Exercise aim :: Please count the lines in the data below that hold "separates" and answer with the number by itself.

[Stored items from a collection]
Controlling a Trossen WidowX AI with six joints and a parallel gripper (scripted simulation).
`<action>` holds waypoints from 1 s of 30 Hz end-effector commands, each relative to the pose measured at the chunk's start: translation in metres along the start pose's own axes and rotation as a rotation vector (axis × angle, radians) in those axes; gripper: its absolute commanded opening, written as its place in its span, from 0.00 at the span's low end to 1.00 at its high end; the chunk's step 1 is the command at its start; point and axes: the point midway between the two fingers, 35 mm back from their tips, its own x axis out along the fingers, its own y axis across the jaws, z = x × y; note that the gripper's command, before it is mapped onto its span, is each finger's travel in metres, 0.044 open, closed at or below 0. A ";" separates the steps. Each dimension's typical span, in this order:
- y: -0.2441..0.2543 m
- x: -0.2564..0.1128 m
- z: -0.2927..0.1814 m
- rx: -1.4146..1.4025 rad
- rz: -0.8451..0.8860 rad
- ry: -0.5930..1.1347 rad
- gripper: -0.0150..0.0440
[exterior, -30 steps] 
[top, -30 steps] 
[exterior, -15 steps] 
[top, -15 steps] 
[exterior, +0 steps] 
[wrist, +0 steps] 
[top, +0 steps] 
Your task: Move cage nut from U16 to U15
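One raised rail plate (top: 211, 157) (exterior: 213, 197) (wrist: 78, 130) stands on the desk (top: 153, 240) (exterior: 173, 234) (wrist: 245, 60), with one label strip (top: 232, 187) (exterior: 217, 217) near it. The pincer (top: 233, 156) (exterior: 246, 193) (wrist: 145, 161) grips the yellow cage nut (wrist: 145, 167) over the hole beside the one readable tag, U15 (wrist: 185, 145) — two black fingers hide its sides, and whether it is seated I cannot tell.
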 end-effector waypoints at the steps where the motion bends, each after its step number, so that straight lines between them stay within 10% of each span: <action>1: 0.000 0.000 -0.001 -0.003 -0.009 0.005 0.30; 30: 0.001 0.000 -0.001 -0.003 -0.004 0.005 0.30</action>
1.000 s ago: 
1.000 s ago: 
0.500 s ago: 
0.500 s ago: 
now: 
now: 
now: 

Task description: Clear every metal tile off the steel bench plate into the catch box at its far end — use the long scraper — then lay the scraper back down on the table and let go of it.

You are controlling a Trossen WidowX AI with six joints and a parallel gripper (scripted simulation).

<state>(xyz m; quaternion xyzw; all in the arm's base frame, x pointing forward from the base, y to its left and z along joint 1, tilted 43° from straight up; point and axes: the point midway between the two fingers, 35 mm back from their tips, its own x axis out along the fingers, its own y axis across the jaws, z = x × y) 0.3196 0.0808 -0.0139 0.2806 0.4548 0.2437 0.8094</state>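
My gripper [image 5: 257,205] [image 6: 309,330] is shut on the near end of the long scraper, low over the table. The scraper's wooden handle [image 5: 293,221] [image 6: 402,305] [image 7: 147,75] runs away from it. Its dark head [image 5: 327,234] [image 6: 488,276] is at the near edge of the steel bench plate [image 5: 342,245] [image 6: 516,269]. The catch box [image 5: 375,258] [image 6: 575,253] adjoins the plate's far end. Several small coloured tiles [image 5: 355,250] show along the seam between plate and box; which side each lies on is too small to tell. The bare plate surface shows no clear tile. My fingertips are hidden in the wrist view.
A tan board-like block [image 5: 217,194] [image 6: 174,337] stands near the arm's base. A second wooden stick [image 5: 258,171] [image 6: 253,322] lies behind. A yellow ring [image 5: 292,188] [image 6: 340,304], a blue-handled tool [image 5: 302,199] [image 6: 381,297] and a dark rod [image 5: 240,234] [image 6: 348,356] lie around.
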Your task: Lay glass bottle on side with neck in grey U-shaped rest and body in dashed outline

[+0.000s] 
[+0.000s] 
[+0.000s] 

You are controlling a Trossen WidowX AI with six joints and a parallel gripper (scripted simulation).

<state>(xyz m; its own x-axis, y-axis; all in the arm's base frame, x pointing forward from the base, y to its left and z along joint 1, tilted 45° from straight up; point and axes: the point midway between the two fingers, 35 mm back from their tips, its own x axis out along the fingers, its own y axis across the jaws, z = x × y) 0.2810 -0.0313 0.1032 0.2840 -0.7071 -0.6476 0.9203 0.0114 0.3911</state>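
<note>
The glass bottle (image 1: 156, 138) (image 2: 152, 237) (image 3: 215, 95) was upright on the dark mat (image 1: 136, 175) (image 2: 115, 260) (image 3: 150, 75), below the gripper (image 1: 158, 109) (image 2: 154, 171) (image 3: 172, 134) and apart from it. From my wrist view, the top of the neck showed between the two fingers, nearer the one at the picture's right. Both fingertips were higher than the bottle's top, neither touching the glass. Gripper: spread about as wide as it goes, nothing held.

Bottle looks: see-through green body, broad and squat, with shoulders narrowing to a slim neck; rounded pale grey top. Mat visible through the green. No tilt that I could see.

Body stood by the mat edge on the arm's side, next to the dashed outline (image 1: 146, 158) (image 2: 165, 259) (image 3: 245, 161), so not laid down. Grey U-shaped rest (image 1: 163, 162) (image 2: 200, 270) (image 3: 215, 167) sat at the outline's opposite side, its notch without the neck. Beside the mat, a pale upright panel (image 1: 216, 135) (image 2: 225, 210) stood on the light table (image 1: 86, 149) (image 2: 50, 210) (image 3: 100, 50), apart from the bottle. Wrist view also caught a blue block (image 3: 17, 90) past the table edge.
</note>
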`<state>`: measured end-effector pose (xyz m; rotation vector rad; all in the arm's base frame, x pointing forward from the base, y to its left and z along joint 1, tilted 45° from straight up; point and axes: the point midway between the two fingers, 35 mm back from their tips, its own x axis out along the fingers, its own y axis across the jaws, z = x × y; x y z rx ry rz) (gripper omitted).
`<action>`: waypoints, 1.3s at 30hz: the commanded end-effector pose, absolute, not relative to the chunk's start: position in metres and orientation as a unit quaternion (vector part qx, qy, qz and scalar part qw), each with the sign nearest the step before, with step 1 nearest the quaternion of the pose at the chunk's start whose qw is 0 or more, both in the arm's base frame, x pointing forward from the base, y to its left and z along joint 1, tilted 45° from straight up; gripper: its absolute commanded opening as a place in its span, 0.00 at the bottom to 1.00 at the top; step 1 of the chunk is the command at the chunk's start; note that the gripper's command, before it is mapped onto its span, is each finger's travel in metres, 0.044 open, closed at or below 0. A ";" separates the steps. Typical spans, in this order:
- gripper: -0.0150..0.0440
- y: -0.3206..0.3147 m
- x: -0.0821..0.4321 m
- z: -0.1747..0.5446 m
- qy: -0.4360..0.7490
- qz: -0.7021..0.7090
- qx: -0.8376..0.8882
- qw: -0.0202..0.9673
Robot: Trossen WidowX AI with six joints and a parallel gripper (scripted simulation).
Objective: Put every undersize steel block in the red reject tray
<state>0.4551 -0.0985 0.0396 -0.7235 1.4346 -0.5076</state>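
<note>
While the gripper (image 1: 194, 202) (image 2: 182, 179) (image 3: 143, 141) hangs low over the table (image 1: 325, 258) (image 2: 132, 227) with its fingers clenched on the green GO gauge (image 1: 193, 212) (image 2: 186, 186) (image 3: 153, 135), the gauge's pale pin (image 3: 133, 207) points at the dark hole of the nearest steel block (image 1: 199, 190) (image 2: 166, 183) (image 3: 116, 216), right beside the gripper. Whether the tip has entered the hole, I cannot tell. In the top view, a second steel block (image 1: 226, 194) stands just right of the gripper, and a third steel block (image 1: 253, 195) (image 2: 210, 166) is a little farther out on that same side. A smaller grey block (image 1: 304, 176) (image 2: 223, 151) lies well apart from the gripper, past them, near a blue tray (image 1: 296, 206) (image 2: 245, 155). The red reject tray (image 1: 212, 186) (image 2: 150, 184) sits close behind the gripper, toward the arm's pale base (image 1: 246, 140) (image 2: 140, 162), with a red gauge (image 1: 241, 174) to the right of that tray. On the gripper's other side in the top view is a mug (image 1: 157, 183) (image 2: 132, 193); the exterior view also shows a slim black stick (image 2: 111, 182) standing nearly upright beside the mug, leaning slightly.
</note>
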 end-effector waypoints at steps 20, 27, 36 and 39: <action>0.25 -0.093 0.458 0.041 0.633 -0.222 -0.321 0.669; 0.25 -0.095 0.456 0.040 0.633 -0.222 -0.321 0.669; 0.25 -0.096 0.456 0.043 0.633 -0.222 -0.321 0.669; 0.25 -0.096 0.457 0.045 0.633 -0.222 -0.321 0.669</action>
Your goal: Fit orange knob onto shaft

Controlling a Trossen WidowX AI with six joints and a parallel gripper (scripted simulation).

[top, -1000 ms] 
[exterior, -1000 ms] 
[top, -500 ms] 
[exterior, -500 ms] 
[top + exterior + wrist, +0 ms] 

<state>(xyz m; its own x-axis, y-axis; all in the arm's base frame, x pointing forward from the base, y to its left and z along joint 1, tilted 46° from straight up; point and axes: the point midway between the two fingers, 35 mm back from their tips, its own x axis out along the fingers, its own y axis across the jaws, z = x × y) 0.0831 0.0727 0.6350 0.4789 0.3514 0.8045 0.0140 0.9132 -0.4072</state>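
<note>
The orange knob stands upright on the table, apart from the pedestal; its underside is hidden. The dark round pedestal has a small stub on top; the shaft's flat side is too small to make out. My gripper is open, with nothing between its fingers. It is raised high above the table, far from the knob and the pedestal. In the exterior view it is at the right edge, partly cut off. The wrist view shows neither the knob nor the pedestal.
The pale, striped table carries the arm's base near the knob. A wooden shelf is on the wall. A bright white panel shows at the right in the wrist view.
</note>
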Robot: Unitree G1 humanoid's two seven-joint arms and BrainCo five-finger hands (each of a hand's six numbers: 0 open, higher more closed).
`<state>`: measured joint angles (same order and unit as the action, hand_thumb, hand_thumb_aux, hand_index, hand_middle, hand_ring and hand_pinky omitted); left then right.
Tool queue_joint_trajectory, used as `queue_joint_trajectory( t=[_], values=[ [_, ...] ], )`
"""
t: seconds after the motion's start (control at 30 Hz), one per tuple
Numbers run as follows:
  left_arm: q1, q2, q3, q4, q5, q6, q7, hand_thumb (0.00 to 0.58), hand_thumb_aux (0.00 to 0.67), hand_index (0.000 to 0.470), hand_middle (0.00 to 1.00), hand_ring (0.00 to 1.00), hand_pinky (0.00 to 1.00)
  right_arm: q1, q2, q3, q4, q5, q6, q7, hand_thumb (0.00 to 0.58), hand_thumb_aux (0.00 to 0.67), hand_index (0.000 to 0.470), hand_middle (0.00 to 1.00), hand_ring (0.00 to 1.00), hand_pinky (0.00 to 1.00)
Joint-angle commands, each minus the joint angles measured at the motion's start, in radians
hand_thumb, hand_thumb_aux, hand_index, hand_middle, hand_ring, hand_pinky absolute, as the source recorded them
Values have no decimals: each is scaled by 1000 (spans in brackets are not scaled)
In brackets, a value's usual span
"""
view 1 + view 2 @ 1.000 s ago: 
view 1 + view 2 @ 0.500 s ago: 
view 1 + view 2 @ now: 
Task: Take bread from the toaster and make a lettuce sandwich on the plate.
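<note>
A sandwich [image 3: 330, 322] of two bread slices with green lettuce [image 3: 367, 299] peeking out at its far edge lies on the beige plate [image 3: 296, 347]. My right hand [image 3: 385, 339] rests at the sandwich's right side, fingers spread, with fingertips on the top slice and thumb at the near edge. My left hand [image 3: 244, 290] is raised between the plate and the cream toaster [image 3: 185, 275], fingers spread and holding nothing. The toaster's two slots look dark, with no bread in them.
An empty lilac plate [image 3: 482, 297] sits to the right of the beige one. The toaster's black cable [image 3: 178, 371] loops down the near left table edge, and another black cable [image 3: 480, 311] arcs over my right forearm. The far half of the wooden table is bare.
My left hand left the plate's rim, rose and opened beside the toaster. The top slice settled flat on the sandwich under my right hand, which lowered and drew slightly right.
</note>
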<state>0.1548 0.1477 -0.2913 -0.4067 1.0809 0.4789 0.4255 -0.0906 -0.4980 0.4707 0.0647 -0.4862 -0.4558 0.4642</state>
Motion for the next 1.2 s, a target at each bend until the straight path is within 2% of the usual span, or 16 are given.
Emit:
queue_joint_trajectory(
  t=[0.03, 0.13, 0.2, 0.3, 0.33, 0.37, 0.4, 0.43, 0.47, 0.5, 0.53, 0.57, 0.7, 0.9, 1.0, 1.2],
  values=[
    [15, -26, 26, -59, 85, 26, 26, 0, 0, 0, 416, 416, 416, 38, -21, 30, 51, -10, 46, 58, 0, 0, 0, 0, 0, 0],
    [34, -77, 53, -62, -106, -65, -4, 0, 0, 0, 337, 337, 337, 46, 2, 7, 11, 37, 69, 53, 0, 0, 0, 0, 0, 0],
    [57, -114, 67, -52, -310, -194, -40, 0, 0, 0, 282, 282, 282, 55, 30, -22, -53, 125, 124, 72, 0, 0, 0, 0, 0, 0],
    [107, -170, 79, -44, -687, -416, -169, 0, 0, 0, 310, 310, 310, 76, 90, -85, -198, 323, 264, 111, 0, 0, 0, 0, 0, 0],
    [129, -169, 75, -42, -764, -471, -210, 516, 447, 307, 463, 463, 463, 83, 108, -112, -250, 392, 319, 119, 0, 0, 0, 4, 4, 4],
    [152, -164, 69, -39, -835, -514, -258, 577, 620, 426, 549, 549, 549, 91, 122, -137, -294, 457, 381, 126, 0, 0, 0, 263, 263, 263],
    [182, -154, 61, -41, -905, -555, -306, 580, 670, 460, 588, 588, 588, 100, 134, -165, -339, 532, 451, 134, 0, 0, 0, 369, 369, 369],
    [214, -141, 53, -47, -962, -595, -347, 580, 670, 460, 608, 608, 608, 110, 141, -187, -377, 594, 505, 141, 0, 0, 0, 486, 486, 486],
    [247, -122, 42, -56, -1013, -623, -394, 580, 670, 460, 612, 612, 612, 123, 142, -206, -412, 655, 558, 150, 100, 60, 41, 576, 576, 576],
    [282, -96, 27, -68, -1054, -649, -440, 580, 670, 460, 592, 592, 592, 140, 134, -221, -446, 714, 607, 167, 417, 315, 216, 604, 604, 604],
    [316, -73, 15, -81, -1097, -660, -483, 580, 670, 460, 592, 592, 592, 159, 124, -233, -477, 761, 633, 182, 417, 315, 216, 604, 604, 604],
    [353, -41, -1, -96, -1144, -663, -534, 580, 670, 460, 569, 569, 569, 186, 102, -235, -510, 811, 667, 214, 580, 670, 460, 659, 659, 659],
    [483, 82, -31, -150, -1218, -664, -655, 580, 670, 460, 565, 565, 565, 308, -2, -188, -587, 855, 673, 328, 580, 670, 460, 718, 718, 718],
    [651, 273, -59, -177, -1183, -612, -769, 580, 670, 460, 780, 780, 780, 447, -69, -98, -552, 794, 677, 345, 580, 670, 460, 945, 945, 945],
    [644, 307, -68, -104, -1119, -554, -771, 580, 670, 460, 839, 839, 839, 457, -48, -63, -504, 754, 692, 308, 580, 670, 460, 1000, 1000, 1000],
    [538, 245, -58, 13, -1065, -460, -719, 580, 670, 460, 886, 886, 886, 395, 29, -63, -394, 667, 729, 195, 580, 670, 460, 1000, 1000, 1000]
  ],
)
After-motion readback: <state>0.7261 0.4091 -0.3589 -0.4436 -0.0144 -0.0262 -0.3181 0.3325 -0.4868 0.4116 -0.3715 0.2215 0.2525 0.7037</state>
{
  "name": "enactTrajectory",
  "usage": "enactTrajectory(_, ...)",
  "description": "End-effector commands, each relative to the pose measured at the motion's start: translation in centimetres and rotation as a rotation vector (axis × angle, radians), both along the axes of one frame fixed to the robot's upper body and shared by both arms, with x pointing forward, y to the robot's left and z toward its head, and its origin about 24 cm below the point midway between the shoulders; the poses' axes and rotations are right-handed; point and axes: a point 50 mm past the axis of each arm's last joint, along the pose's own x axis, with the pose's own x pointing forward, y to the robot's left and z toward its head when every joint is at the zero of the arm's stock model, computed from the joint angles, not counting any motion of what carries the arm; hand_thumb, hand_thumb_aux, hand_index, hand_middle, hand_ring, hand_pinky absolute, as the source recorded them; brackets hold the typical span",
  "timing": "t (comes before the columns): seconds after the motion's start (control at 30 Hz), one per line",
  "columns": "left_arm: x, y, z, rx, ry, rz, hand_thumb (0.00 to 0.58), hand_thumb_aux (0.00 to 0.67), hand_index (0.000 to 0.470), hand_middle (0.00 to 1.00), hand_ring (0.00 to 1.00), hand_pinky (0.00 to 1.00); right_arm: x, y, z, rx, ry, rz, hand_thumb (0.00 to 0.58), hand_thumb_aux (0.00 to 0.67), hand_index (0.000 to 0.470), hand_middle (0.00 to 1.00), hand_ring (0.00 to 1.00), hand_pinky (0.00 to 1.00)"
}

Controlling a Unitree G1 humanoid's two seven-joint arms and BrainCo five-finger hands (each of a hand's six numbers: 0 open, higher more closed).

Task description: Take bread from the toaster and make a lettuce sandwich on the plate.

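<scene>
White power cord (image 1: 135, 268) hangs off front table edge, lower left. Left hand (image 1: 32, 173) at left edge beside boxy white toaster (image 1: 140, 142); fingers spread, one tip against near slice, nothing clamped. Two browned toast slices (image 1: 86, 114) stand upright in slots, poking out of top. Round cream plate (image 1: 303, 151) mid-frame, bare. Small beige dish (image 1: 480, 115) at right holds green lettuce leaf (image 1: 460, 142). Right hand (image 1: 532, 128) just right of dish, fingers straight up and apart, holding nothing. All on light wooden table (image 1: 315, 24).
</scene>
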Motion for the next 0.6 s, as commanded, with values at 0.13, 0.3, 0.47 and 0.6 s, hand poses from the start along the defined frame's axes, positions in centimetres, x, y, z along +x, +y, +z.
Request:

Output :: 2